Knowledge@W. P. Carey: So the attention your paper received from the valuation industry was a surprise?

 

Hertzel:  Yes, although this is often how the results of academic research show up in practice. You know, we are often asked about the practical implications of our research and quite often it is difficult to say precisely what an individual study brings to the table. I think basic research in finance is similar to research efforts going towards, say, the cure for cancer … individually the multitude of laboratory experiments may not have direct applications, but collectively finding a cure for cancer would be huge. Finance may not seem as sexy as cancer research, but let's face it, even when the cure for cancer is found people are still going to die. But, as I tell my colleagues, they will live longer, which highlights why it's so important for us to figure out savings and investment.

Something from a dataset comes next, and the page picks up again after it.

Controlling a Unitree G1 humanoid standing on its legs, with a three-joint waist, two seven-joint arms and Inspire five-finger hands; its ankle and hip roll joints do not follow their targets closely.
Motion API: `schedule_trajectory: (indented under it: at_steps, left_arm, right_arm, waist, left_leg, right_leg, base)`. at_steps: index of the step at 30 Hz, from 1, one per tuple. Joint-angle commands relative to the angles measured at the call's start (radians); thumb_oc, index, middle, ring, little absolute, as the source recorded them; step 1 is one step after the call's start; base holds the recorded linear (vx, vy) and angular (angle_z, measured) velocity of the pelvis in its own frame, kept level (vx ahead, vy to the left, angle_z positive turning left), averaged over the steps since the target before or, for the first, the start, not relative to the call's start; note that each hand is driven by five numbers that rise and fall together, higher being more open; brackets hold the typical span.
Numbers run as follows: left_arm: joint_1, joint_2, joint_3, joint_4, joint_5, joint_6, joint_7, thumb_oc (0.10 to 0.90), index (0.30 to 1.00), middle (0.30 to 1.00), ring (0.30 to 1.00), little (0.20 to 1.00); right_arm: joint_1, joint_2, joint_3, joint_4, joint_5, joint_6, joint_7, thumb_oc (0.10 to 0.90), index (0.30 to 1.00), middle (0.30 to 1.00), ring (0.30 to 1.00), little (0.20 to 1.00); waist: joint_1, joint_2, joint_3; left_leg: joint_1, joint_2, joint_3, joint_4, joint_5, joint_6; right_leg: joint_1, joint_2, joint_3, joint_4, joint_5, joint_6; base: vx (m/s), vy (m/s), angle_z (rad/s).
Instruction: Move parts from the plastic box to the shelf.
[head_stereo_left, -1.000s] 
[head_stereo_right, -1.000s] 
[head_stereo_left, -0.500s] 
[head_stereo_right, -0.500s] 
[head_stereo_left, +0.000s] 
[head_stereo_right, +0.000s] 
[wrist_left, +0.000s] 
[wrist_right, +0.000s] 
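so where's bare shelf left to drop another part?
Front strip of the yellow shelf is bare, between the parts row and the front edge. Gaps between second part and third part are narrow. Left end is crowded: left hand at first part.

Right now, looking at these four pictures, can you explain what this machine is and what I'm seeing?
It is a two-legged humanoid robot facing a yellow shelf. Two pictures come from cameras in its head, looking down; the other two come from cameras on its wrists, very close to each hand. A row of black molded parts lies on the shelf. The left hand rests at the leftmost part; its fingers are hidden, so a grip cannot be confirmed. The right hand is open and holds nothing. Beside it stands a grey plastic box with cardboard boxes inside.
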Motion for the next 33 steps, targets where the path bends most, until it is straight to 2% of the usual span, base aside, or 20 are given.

So you see, I'm only partly kidding when I compare cancer research to finance...

 

Knowledge@W. P. Carey: Are there any new developments on the horizon?

 

Hertzel:  My recent paper, "Long-run Performance following Private Placements of Equity," which ran in the Journal of Finance (co-authored with former ASU scholars Michael Lemmon, James Linck and Lynn Rees), looked at the post-issue performance of firms that did private issues. We found that stock price does poorly over the three years following the private issue –- the opposite of the conventional wisdom that the market looks favorably on these offerings. That means there is yet another possible reason for private investors to require discounts -- anticipation of this poor performance. This provides a further argument against the practice of attributing the full extent of the private placement discount to lack of marketability. I have not seen this argument used in practice yet, but our study is relatively new.